**Work required:** Repeat verbatim what the listing holds, but not its pictures.
· · ·
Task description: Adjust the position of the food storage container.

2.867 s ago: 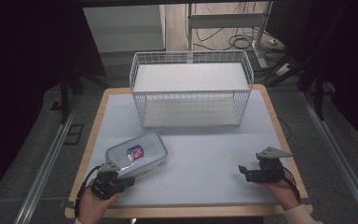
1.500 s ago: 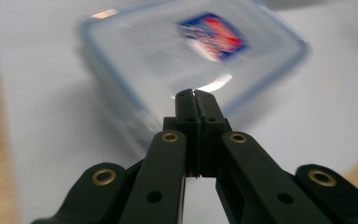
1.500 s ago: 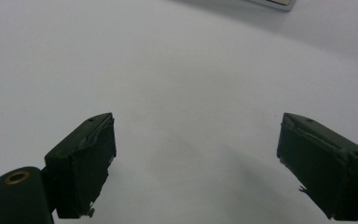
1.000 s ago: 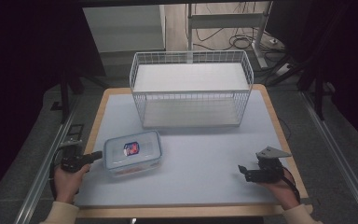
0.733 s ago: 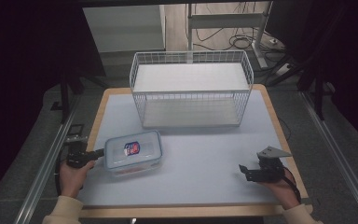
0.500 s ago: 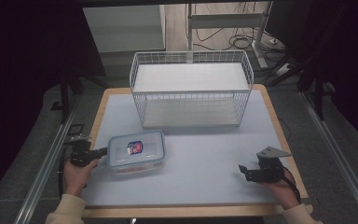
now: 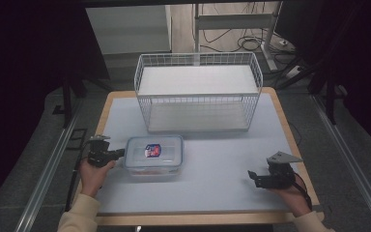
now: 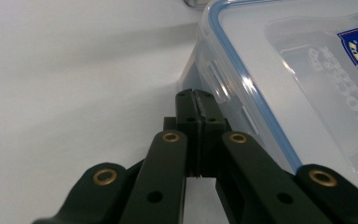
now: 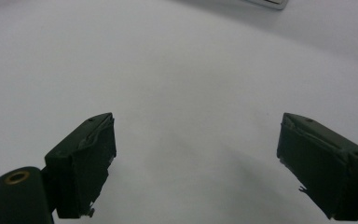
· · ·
**Reply:**
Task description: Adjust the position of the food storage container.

2.867 s ago: 
1.500 s ago: 
1.500 s ago: 
1.000 s ago: 
0.733 s ago: 
0.500 s ago: 
now: 
now: 
now: 

This exercise is finished.